The house does not occupy the whole width of the garden. Therefore it is isolated on all sides from the green mass of the banana trees.

Across the bare ground, in front of the west gable-end, falls the warped shadow of the house. The shadow of the roof is linked to the shadow of the veranda by the oblique shadow of the corner column. The balustrade here forms a barely perforated strip, whereas the real distance between the balusters is scarcely smaller than the average thickness of the latter.

The balusters are of turned wood, with a median hip and two accessory smaller bulges, one at each end. The paint, which has almost completely disappeared from the top surface of the hand-rail, is also beginning to flake off the bulging portions of the balusters; they present, for the most part, a wide zone of naked wood halfway up the baluster, on the rounded part of the hip, on the veranda side. Between the gray paint that remains, faded with age, and the wood grayed by the action of humidity, appear little reddish-brown surfaces—the natural color of the wood— where it has been exposed by the recent fall of new flakes of paint. The whole balustrade is to be repainted bright yellow: that is what A . . . has decided.

The windows of her bedroom are still closed. However the blinds which replace the panes of glass are opened as far as possible, thus making the interior of the room bright enough. A ... is standing in front of the right-hand window, looking out through one of the chinks in the blinds toward the veranda.

The man is still motionless, bending over the muddy water on the earth-covered log bridge. He has not moved an inch: crouching, head lowered, forearms resting on his thighs, hands hanging between his knees.

In front of him, in the patch along the opposite bank of the little stream, several stems look ripe for harvesting. Several boles have already been cut in this sector. Their empty places appear with perfect distinctness in the series of geometrical alignments. But on closer inspection it is possible to distinguish the sizeable shoot that will replace the severed banana tree a few inches away from the old stump, already beginning to spoil the perfect regularity of the alternate planting.

From the other side of the house can be heard the noise of a truck coming up the road on the near slope of the valley.

A . . .'s silhouette, outlined in horizontal strips against the blind of her bedroom window, has now disappeared.

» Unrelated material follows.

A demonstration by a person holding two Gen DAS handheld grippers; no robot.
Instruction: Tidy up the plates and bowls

Having reached the level portion of the road, just above the rocky outcrop that marks the end of the plateau, the truck shifts gears and continues with a less muffled rumble. Then the sound gradually fades as it drives off east, through the scorched brush dotted with motionless trees, toward the next plantation—Franck's.

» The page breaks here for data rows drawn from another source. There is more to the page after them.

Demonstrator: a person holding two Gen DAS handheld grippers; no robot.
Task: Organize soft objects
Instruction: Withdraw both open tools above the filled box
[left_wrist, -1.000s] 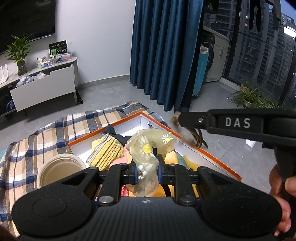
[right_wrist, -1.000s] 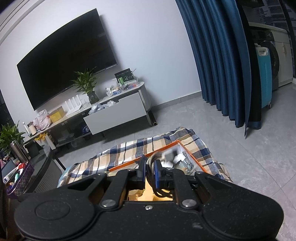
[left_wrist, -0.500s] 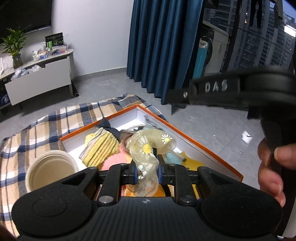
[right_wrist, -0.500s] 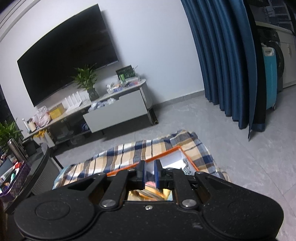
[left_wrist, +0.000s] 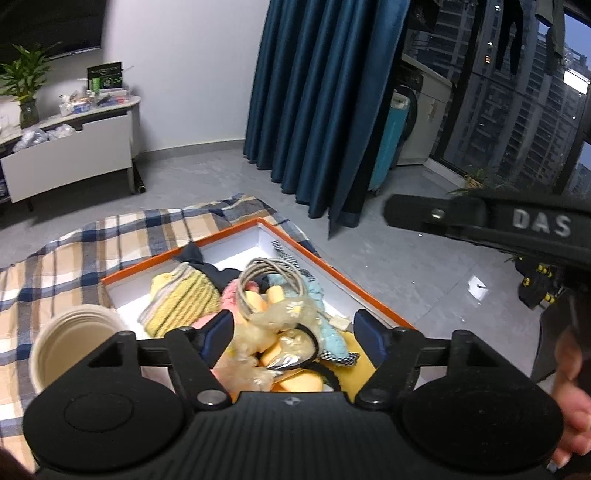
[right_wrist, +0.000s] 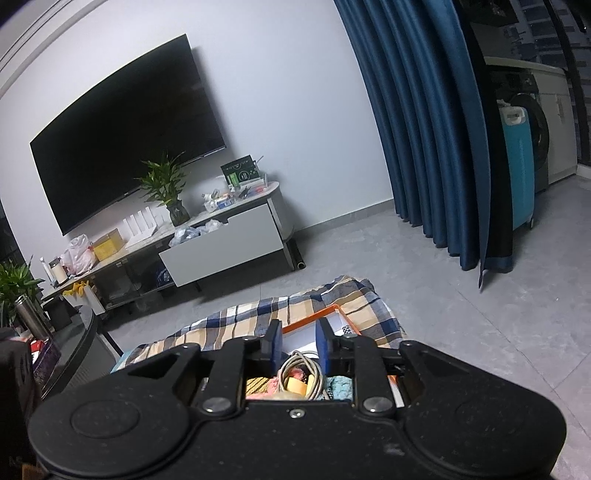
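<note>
Over the orange box (left_wrist: 369, 295), both sets of jaws are opening with nothing clamped; the daisy scrunchie (left_wrist: 291, 314) should be let drop clear before withdrawal.

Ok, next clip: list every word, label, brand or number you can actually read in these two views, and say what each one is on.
"DAS": raised grey letters on the side of the right gripper, seen in the left wrist view.
Green and black box on the TV stand: it carries printing, too small and blurred to read in either view.
White tag among the soft things in the orange box: no legible print.
Nothing else readable.
</note>
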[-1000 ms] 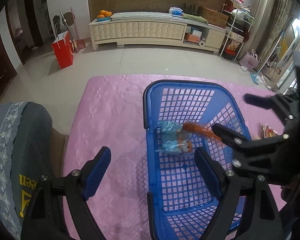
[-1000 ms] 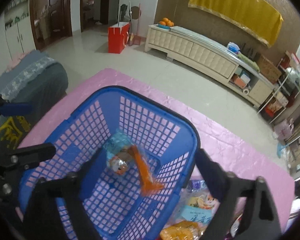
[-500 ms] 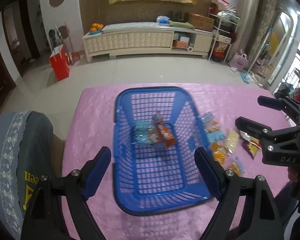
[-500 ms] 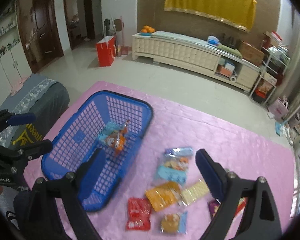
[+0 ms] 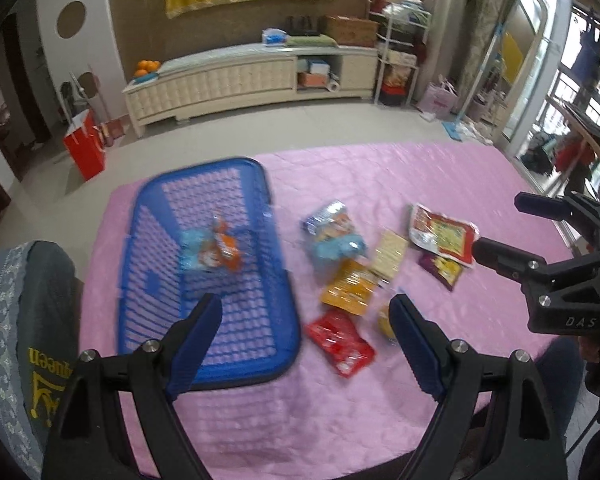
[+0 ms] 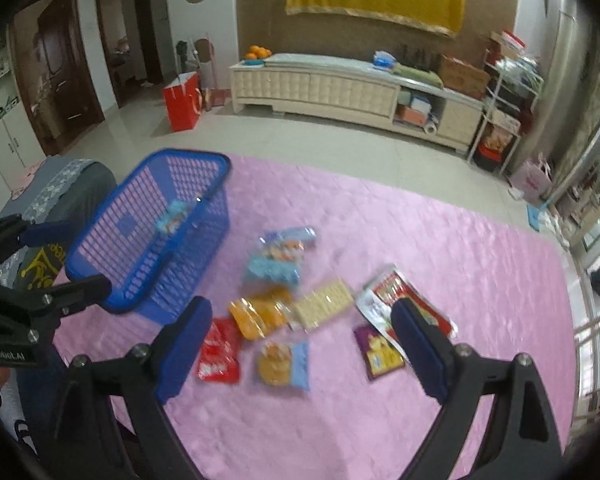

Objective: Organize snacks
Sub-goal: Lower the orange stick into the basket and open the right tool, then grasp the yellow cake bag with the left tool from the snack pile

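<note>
A blue plastic basket (image 5: 140, 240) stands on the pink table's left; it shows in the right wrist view (image 6: 112, 240) too. It holds a light blue packet (image 5: 196, 252) and an orange packet (image 5: 228, 242). Several snack packets lie to its right: a blue one (image 5: 332, 228), an orange one (image 5: 350, 288), a red one (image 5: 340, 340), a cracker pack (image 5: 390, 252) and a red-white pack (image 5: 440, 234). My left gripper (image 5: 306, 322) is open and empty above the table's near edge. My right gripper (image 6: 302, 336) is open and empty above the loose packets.
A grey cushioned chair (image 5: 24, 320) stands at the table's left. The pink tablecloth (image 5: 380, 176) covers the table. Beyond it are a tiled floor, a red bag (image 5: 84, 152) and a long white cabinet (image 5: 252, 76).
Both grippers have pulled back and up from the basket and swung right. The loose packets have come into view. The orange packet now lies in the basket.
</note>
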`<state>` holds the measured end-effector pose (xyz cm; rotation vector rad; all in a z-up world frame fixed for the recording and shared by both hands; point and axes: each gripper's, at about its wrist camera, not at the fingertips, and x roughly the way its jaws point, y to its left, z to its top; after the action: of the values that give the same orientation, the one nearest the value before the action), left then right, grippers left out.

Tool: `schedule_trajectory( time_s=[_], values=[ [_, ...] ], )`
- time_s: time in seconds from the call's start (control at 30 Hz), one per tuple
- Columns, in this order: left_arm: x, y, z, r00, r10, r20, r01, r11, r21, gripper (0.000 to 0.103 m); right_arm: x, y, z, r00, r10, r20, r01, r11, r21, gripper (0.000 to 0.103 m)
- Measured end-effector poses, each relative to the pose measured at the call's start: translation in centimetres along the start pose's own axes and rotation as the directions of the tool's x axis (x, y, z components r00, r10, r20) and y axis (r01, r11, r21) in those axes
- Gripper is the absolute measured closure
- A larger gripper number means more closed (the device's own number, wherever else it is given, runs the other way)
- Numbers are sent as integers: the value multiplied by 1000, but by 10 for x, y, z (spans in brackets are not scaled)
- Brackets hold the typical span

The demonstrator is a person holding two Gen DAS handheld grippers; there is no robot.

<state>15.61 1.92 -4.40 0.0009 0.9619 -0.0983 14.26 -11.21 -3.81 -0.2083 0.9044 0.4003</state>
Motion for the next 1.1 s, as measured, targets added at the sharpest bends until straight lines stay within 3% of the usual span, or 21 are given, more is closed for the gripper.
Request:
schedule_trajectory(
  time_s=[0.47,0.63,1.1],
  values=[
    [77,-81,-21,992,-40,-117,38,999,-21,19,37,-74,-57,995,29,-91,-19,993,113,10],
    [112,-91,-28,979,-86,-185,71,994,-83,19,52,-87,-69,993,45,-107,-32,992,123,9],
    [203,-101,-34,950,-47,-308,8,992,-125,19,101,-127,-91,983,88,-160,-55,978,202,9]
  ],
)
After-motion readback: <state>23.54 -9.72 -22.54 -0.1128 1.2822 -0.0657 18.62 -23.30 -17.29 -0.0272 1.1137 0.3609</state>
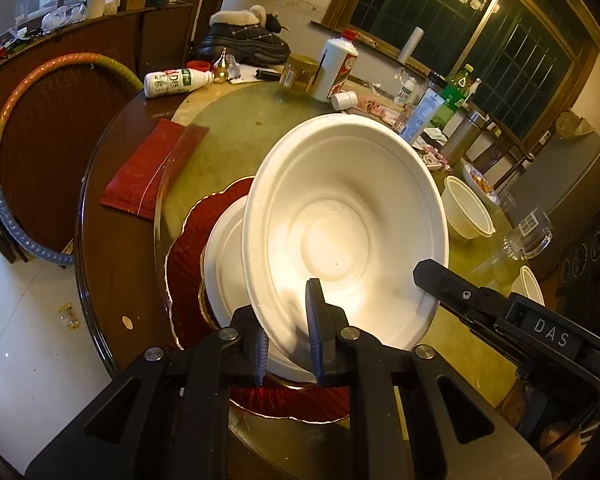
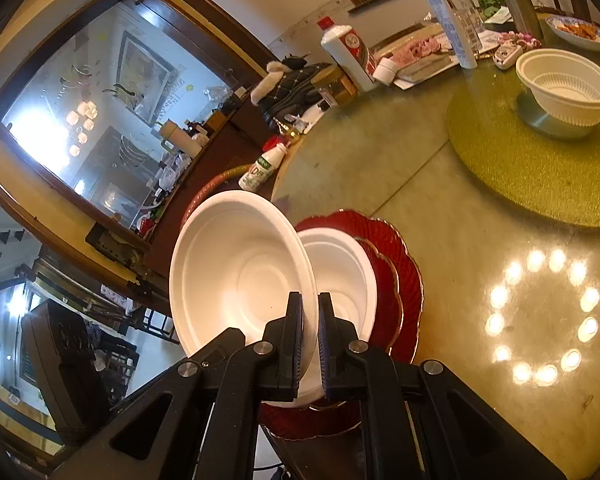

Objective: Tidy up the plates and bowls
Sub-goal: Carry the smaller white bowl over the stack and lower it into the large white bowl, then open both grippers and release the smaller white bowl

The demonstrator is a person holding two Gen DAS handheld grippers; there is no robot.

The bedroom window—the one nearest the hallway— opens outward. The upper part of A .. ,'s body is framed within it. She says "Hello" in the playful tone of someone who has slept well and awakened in a good mood; or of someone who prefers not to show what she is thinking about—if anything—and always flashes the same smile, on principle; the same smile, which can be interpreted as derision just as well as affection, or the total absence of any feeling whatever.

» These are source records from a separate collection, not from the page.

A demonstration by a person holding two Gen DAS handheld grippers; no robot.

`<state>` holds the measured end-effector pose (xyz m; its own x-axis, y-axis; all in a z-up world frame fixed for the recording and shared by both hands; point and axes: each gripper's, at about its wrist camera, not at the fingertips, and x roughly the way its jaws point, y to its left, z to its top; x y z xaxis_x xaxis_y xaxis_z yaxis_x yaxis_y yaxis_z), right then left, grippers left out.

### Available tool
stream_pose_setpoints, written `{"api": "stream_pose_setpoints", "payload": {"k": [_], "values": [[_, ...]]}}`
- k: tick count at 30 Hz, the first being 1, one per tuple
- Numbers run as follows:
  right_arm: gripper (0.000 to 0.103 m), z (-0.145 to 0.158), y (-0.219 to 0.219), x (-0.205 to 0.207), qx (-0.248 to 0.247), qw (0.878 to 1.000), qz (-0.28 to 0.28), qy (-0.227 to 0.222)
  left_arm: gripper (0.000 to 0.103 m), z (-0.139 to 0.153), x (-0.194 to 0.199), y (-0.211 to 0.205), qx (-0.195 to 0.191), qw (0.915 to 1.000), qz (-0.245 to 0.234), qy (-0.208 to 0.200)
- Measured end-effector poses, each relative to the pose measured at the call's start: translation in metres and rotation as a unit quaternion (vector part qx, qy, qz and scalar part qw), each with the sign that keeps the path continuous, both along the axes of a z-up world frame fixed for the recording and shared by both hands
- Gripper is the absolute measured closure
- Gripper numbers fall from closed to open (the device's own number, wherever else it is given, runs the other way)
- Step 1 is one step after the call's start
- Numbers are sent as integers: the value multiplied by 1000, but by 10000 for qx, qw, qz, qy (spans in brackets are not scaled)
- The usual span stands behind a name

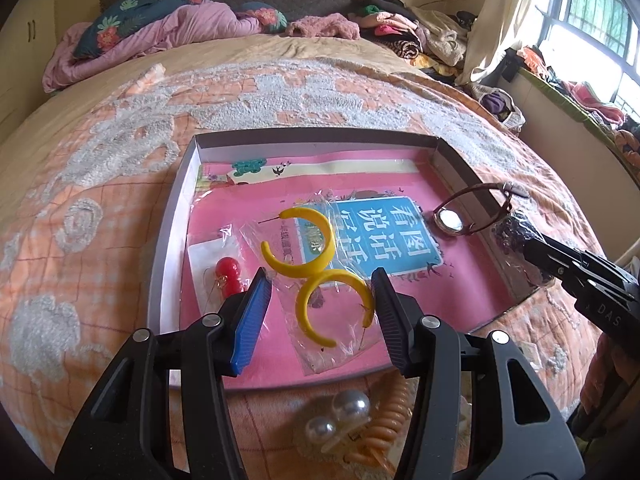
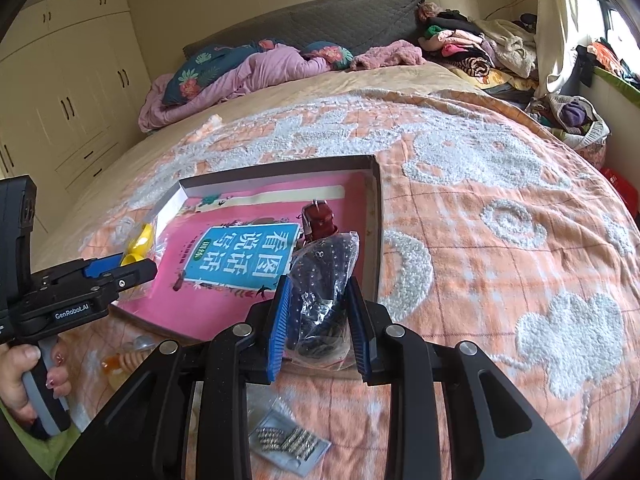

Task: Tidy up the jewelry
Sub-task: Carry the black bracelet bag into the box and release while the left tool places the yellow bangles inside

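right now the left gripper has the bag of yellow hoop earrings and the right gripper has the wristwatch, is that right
Not quite. The left gripper does hold the bag of yellow hoop earrings, but the right gripper is shut on a clear bag of dark beaded jewelry, not the wristwatch. The wristwatch lies in the box, free of both grippers. The right wrist view shows the grip.

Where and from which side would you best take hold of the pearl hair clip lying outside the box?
Likely the pearl clip is best taken across its two round pearls, from above: they stand proud of the blanket, while its flat base lies partly hidden behind the left gripper.
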<state>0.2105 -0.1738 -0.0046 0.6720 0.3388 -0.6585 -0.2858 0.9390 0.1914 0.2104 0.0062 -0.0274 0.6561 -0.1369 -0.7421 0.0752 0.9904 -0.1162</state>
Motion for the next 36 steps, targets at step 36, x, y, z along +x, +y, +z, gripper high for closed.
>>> {"api": "stream_pose_setpoints", "payload": {"k": [36], "values": [[40, 4, -13, 1, 313, 9990, -287, -130, 48, -14, 14, 2, 8, 9998, 99, 160]]}}
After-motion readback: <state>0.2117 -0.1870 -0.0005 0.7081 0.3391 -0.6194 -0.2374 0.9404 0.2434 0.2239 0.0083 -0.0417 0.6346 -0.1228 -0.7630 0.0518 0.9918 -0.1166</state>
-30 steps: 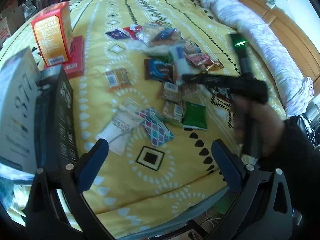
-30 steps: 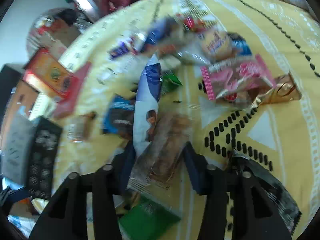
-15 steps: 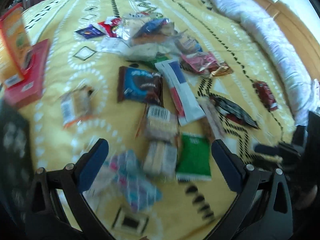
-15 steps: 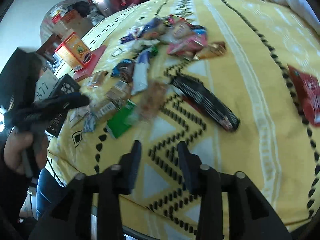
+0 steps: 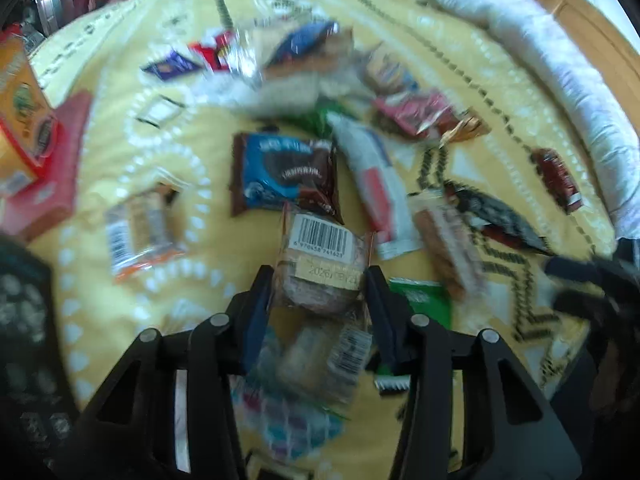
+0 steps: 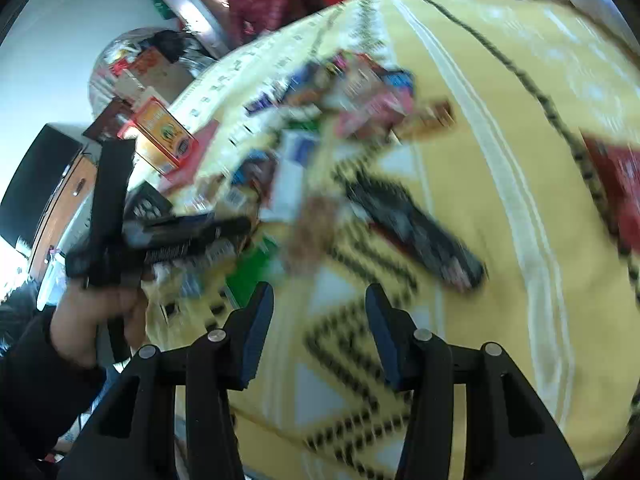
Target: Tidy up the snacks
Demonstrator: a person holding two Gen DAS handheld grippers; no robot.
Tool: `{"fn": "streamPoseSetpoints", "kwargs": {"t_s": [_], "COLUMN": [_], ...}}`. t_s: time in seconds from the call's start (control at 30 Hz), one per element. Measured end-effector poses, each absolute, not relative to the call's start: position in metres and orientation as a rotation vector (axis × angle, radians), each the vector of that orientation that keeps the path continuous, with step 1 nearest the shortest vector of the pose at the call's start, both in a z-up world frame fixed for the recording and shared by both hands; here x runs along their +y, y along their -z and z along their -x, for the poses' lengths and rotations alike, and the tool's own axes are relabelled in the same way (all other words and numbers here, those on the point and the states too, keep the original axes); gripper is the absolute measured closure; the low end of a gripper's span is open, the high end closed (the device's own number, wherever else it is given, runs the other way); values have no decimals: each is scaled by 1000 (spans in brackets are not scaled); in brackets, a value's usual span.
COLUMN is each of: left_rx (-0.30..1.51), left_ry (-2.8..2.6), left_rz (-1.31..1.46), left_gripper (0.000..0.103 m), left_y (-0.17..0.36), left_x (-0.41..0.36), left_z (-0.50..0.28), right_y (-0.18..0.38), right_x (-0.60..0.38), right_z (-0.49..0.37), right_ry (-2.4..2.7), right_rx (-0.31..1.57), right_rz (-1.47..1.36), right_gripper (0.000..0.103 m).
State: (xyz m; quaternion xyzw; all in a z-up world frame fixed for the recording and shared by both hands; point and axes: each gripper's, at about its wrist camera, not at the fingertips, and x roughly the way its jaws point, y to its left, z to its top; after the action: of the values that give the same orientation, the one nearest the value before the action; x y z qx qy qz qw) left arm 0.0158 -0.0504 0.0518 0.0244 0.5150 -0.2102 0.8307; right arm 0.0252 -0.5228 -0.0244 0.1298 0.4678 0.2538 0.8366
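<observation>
The left gripper (image 5: 319,280) has narrowed from its wide spread of a moment ago; its blue pads now press both sides of a clear-wrapped brown pastry with a white barcode label (image 5: 320,264), near the front edge of the yellow patterned bedspread (image 5: 168,152); just beyond it lies a blue and brown cookie packet (image 5: 284,178), then a long white and red wrapper (image 5: 374,184); both sit where they did before. Further back the blurred pile of mixed snack packets (image 5: 304,76) is unmoved. The right gripper (image 6: 320,332) hovers over bare bedspread near the front edge with nothing between its parted fingers, having let go the pastry bar it held a second ago; a black striped packet (image 6: 416,228) lies beyond it.
</observation>
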Motion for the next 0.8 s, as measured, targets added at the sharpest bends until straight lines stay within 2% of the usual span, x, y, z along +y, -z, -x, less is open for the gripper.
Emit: {"fn": "streamPoseSetpoints", "kwargs": {"t_s": [0.13, 0.37, 0.4, 0.43, 0.5, 0.63, 0.8], "left_rx": [1041, 981, 969, 960, 934, 870, 777], "left_ry": [433, 421, 425, 425, 420, 399, 329], "left_rz": [-16, 30, 34, 33, 32, 63, 83], "left_gripper": [57, 57, 57, 57, 57, 57, 57], "left_y": [-76, -107, -112, -115, -123, -144, -179], "left_x": [-30, -13, -11, -9, -3, 17, 56], "left_z": [2, 14, 15, 17, 19, 22, 32], "right_y": [16, 49, 56, 60, 58, 23, -52], "right_x": [-490, -425, -420, -419, -423, -438, -432], "right_z": [-65, -145, -151, -152, -147, -123, -89], "right_ry": [-591, -566, -551, -543, -535, -527, -557], "right_rx": [960, 1057, 1075, 1079, 1062, 964, 805], "right_rz": [-234, -146, -126, -112, -111, -124, -110], "right_gripper": [50, 50, 54, 69, 70, 72, 72]}}
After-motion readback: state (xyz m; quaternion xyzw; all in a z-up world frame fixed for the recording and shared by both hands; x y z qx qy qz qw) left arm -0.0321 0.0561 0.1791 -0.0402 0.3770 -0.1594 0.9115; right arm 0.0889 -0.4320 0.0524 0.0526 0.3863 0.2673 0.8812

Besides, she has not awakened just now. It is obvious she has already taken her shower. She is still wearing her dressing gown, but her lips are freshly made up—the lipstick color the same as their natural color, a trifle deeper, and her carefully brushed hair gleams in the light from the window when she turns her head, shifting the soft, heavy curls whose black mass falls over the white silk of her shoulder.

She goes to the heavy chest against the rear partition. She opens the top drawer to take out a small object and turns back toward the light. On the log bridge the crouching native has disappeared. There is no one visible around the house. No cutting crew is working in this sector, for the moment.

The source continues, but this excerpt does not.